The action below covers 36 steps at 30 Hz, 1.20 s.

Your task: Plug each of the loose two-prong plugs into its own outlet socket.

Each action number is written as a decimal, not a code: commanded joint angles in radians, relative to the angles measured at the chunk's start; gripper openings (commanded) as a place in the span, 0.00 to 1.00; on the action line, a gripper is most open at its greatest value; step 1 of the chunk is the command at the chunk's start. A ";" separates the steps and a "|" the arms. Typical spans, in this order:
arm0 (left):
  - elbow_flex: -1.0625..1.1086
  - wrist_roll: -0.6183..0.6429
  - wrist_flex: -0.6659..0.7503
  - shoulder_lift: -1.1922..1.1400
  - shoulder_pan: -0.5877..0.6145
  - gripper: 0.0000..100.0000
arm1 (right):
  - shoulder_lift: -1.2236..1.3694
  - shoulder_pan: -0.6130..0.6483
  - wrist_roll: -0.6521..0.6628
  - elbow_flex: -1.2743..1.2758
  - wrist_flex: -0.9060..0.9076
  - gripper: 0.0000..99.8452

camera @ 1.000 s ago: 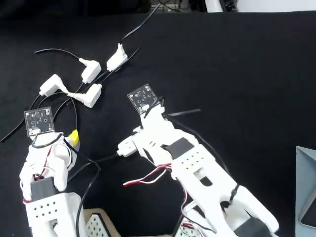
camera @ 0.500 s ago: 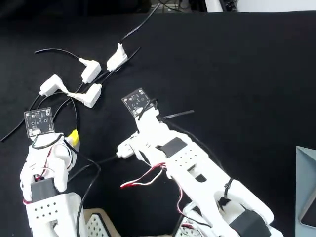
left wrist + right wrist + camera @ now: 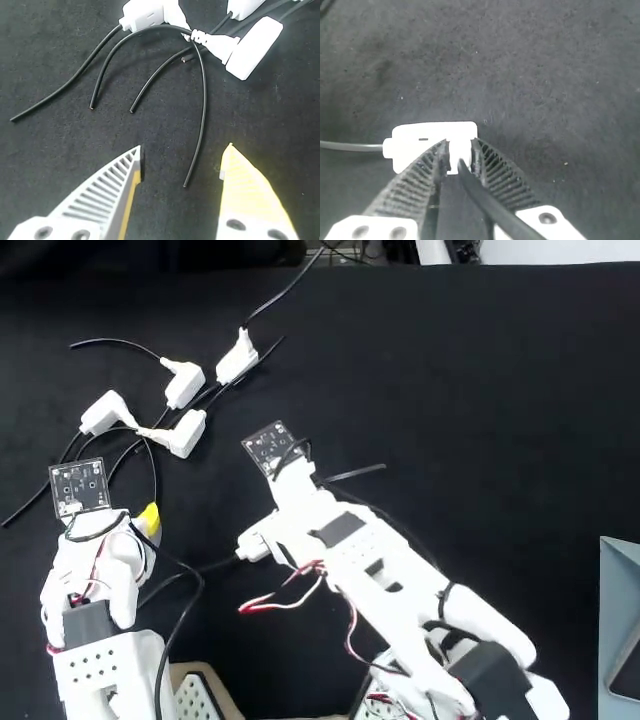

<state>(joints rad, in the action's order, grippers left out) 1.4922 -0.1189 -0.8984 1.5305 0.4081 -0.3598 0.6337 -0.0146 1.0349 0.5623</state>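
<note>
Black cloth (image 3: 500, 390) covers the table from edge to edge. The right gripper (image 3: 459, 150) is clamped on a white plug (image 3: 432, 142). Its two dark ribbed fingers (image 3: 415, 180) pinch the plug's near edge, and a black cable (image 3: 485, 200) crosses in front of them. The plug lies flat on the cloth, with its cord (image 3: 350, 146) leaving sideways. From above, that plug pokes out beside the right arm (image 3: 380, 570) near the table's middle.

The left gripper (image 3: 184, 149) hangs open, one finger white and one yellow, over loose black cord ends (image 3: 200, 110). Past these lie white connector pieces (image 3: 250, 47). The high view counts four of them, clustered toward the far left with cords tangled among them. They are near the left arm (image 3: 95, 580) and well apart from the held plug.

A broad stretch of cloth runs rightward from the right arm to a grey object (image 3: 620, 620) at the table's right edge.
</note>
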 commanded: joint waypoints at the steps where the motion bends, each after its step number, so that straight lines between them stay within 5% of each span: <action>1: -0.005 0.005 -0.002 0.008 0.004 0.26 | 0.079 0.014 0.000 -0.041 -0.015 0.01; 11: 0.004 0.005 0.000 0.008 -0.002 0.26 | 0.041 0.041 0.025 -0.045 0.020 0.03; 19: 0.005 -0.035 0.000 0.008 0.002 0.26 | -0.288 0.084 0.020 -0.179 0.414 0.27; 23: 0.015 -0.037 0.000 0.008 -0.004 0.26 | -0.456 0.084 0.020 -0.188 0.493 0.21; 28: -0.002 -0.037 -0.003 0.006 -0.005 0.26 | -0.642 0.069 0.021 -0.150 0.606 0.01; 31: -0.074 -0.091 -0.069 0.000 -0.016 0.26 | -0.768 0.003 0.026 -0.077 0.666 0.02; 36: -0.222 -0.181 -0.261 -0.002 -0.223 0.26 | -0.952 -0.169 0.037 0.024 0.663 0.01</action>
<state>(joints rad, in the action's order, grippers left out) 1.4154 -0.2325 -1.0349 1.5305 0.3376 -1.1868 0.5861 0.0054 1.0334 1.2129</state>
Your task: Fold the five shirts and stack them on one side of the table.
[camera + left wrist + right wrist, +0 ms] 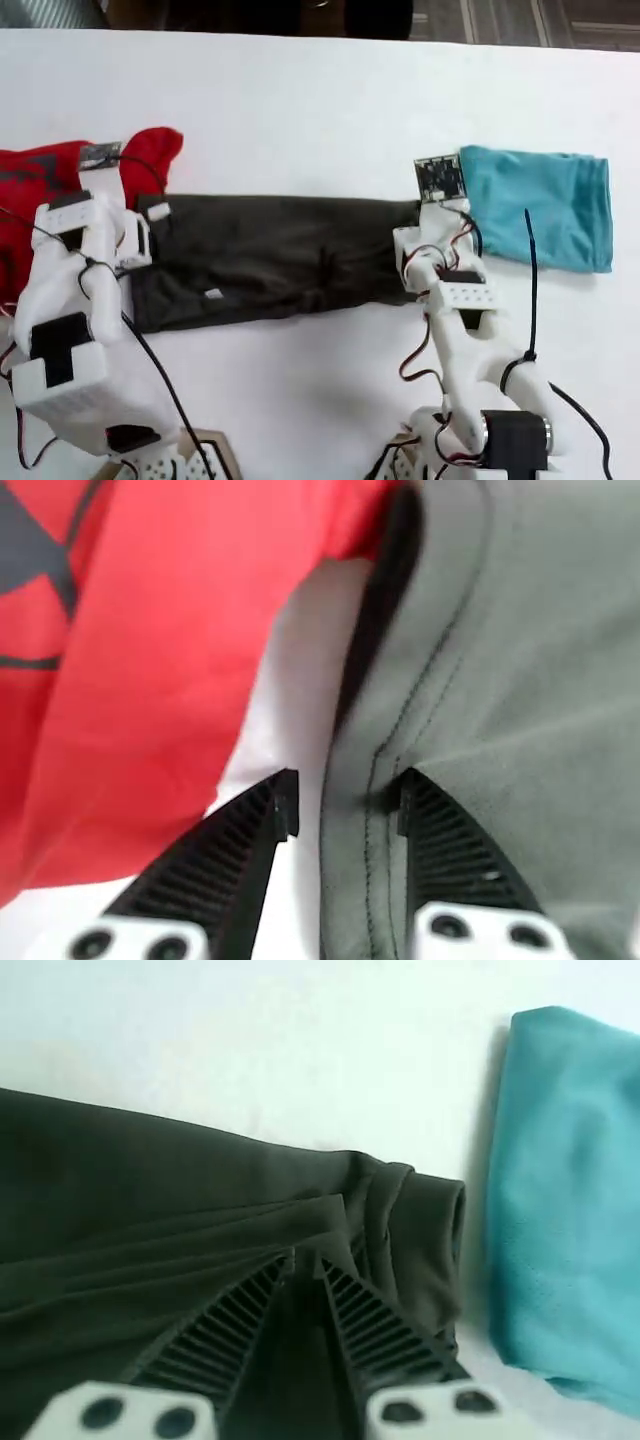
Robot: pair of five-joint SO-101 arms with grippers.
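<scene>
High view: long dark grey cloth shirt (270,255) lies across white worktop (300,100), between red shirt (150,150) and folded teal shirt (540,205).
Left wrist view: left hand (345,800) spread around stitched edge.
Right wrist view: right hand (305,1262) pinching bunched end, probably for folding.

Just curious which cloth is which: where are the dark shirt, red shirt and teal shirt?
dark shirt (270,255), high view, middle of the cloth.
red shirt (150,650), left wrist view, plain red cloth.
teal shirt (540,205), high view, its centre.
</scene>
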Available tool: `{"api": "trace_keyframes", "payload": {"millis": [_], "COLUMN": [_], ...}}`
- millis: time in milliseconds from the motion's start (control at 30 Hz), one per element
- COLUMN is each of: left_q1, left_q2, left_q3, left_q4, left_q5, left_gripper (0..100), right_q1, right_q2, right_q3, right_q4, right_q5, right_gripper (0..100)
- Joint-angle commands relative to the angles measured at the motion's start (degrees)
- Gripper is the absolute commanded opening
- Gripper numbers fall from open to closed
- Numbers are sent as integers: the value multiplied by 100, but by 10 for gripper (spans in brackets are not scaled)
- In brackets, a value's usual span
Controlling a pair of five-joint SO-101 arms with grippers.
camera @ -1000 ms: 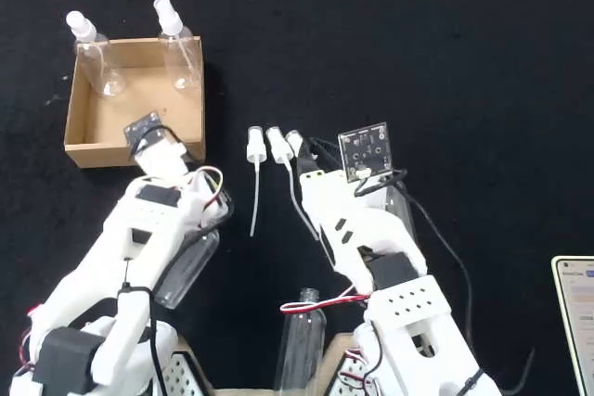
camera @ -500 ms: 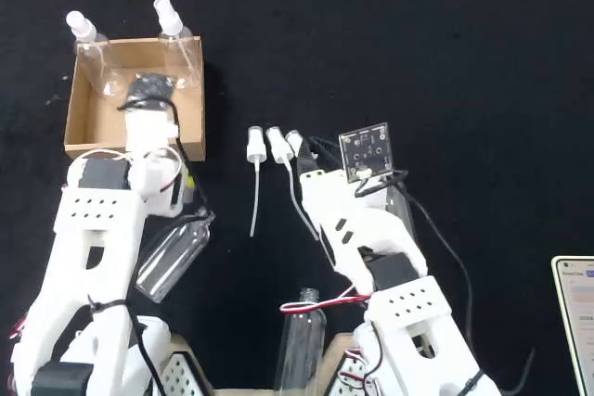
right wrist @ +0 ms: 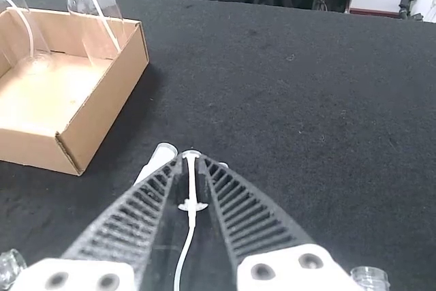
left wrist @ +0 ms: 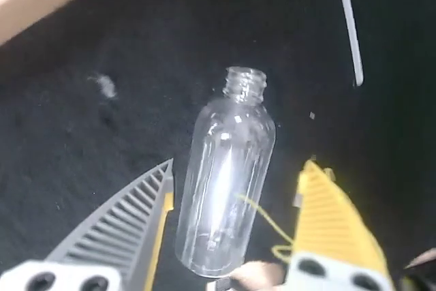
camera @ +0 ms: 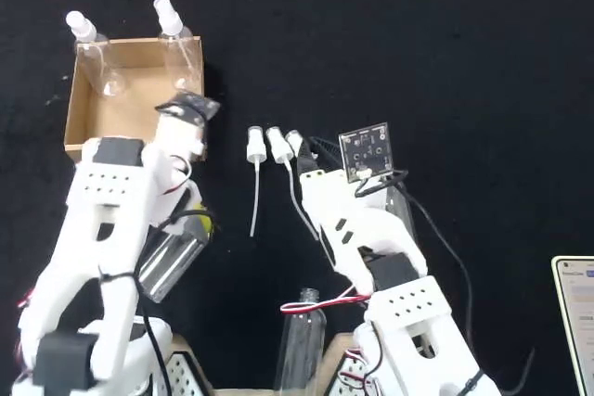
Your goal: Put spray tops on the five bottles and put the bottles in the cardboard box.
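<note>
A clear open bottle (left wrist: 228, 182) lies on the black table between the fingers of my left gripper (left wrist: 238, 165), which is open around it. From above, that bottle (camera: 169, 266) pokes out beneath the left gripper (camera: 184, 236). My right gripper (right wrist: 191, 160) is shut on a spray top (right wrist: 189, 202), whose tube runs back between the fingers. Two more spray tops (camera: 255, 146) (camera: 278, 146) lie beside the right gripper (camera: 299, 157). The cardboard box (camera: 82, 132) holds two capped bottles (camera: 97, 67) (camera: 181, 57).
Another open bottle (camera: 299, 340) lies near the front edge between the arm bases. A bottle neck (right wrist: 371, 277) peeks in beside the right arm. A phone (camera: 575, 312) sits at the right edge. The box's near corner (right wrist: 65, 148) is close to the right gripper.
The left arm swung out toward the box and back, turning its wrist over the lying bottle, which shifted slightly. The right arm stayed still.
</note>
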Motion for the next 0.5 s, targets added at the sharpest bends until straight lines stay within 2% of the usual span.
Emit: {"api": "trace_keyframes", "payload": {"millis": [0,133,467], "left_q1": [84,101,92], "left_q2": [554,1134,1451], "left_q3": [-40,-154,233], "left_q4": [-44,-53,-1090], "left_q5": [-721,-826,-844], "left_gripper": [288,367,367], "right_q1": [62,62,62], "right_q2": [-136,-136,-136], "right_q3": [-31,-31,-31], "right_q4": [-141,-149,-149], "right_q5": [9,9,9], "right_gripper": [25,25,25]}}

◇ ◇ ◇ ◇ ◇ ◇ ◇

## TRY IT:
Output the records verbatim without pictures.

## SOLUTION TO THE EXERCISE:
The action below covers 36 steps at 30 Hz, 1.20 s.

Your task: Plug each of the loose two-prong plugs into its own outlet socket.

Each action number is written as a decimal, not a code: commanded joint angles in radians, relative to the angles measured at the chunk's start; gripper openings (commanded) as a place in the span, 0.00 to 1.00; on the action line, a gripper is most open at its greatest value; step 1 of the chunk is the command at the chunk's start. A ";" separates the steps and a "|" the arms. Typical spans, in this order:
arm0 (left):
  - elbow_flex: -1.0625..1.1086
  - wrist_roll: -0.6183..0.6429
  - wrist_flex: -0.6659..0.7503
  - shoulder_lift: -1.1922..1.1400
  - shoulder_pan: -0.5877..0.6145
  - gripper: 0.0000..100.0000
arm1 (right):
  - shoulder_lift: -1.2236..1.3694
  - shoulder_pan: -0.6130..0.6483
  - wrist_roll: -0.6521..0.6628
  - elbow_flex: -1.2743..1.2758
  - wrist_flex: -0.9060..0.9076
  - gripper: 0.0000..99.8452

camera @ 1.000 s ago: 
camera @ 0.500 s ago: 
left wrist + right wrist + camera @ now: 

<state>(joints rad, in the action's order, grippers left out) 1.4922 -0.1189 -0.8984 1.5305 0.4081 -0.3598 0.6337 -0.0146 1.0349 0.5623</state>
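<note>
Black cloth (image 3: 500, 390) covers the table from edge to edge. The right gripper (image 3: 459, 150) is clamped on a white plug (image 3: 432, 142). Its two dark ribbed fingers (image 3: 415, 180) pinch the plug's near edge, and a black cable (image 3: 485, 200) crosses in front of them. The plug lies flat on the cloth, with its cord (image 3: 350, 146) leaving sideways. From above, that plug pokes out beside the right arm (image 3: 380, 570) near the table's middle.

The left gripper (image 3: 184, 149) hangs open, one finger white and one yellow, over loose black cord ends (image 3: 200, 110). Past these lie white connector pieces (image 3: 250, 47). The high view counts four of them, clustered toward the far left with cords tangled among them. They are near the left arm (image 3: 95, 580) and well apart from the held plug.

A broad stretch of cloth runs rightward from the right arm to a grey object (image 3: 620, 620) at the table's right edge.
</note>
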 commanded: joint waypoints at the steps where the motion bends, each after its step number, so that straight lines between them stay within 5% of each span: <action>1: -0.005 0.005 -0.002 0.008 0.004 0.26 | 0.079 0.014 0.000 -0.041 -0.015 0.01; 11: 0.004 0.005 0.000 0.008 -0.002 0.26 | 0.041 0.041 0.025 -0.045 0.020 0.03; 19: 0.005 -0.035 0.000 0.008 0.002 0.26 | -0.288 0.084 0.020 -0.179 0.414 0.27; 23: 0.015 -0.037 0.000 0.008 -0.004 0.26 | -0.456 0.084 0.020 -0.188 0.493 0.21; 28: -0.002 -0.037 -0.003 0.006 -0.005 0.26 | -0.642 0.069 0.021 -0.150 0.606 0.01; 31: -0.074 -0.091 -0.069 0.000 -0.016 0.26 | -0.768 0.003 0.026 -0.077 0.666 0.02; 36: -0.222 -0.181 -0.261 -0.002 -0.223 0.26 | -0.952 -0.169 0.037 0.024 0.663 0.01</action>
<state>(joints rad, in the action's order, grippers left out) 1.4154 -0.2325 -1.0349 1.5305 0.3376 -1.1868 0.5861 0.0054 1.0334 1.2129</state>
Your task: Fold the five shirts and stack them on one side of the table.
[camera + left wrist + right wrist, +0 ms] 
Robot: pair of five-joint SO-101 arms with grippers.
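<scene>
High view: long dark grey cloth shirt (270,255) lies across white worktop (300,100), between red shirt (150,150) and folded teal shirt (540,205).
Left wrist view: left hand (345,800) spread around stitched edge.
Right wrist view: right hand (305,1262) pinching bunched end, probably for folding.

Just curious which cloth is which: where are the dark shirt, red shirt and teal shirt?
dark shirt (270,255), high view, middle of the cloth.
red shirt (150,650), left wrist view, plain red cloth.
teal shirt (540,205), high view, its centre.
</scene>
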Available tool: `{"api": "trace_keyframes", "payload": {"millis": [_], "COLUMN": [_], ...}}`
- millis: time in milliseconds from the motion's start (control at 30 Hz), one per element
- COLUMN is each of: left_q1, left_q2, left_q3, left_q4, left_q5, left_gripper (0..100), right_q1, right_q2, right_q3, right_q4, right_q5, right_gripper (0..100)
- Joint-angle commands relative to the angles measured at the motion's start (degrees)
- Gripper is the absolute commanded opening
- Gripper numbers fall from open to closed
- Numbers are sent as integers: the value multiplied by 100, but by 10 for gripper (spans in brackets are not scaled)
- In brackets, a value's usual span
Controlling a pair of five-joint SO-101 arms with grippers.
camera @ -1000 ms: 
camera @ -500 ms: 
right wrist @ +0 ms: 
left wrist @ +0 ms: 
camera @ +0 ms: 
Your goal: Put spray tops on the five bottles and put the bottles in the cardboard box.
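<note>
A clear open bottle (left wrist: 228, 182) lies on the black table between the fingers of my left gripper (left wrist: 238, 165), which is open around it. From above, that bottle (camera: 169, 266) pokes out beneath the left gripper (camera: 184, 236). My right gripper (right wrist: 191, 160) is shut on a spray top (right wrist: 189, 202), whose tube runs back between the fingers. Two more spray tops (camera: 255, 146) (camera: 278, 146) lie beside the right gripper (camera: 299, 157). The cardboard box (camera: 82, 132) holds two capped bottles (camera: 97, 67) (camera: 181, 57).
Another open bottle (camera: 299, 340) lies near the front edge between the arm bases. A bottle neck (right wrist: 371, 277) peeks in beside the right arm. A phone (camera: 575, 312) sits at the right edge. The box's near corner (right wrist: 65, 148) is close to the right gripper.
The left arm swung out toward the box and back, turning its wrist over the lying bottle, which shifted slightly. The right arm stayed still.
</note>
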Motion for the next 0.5 s, targets added at the sharpest bends until straight lines stay within 2% of the usual span.
Emit: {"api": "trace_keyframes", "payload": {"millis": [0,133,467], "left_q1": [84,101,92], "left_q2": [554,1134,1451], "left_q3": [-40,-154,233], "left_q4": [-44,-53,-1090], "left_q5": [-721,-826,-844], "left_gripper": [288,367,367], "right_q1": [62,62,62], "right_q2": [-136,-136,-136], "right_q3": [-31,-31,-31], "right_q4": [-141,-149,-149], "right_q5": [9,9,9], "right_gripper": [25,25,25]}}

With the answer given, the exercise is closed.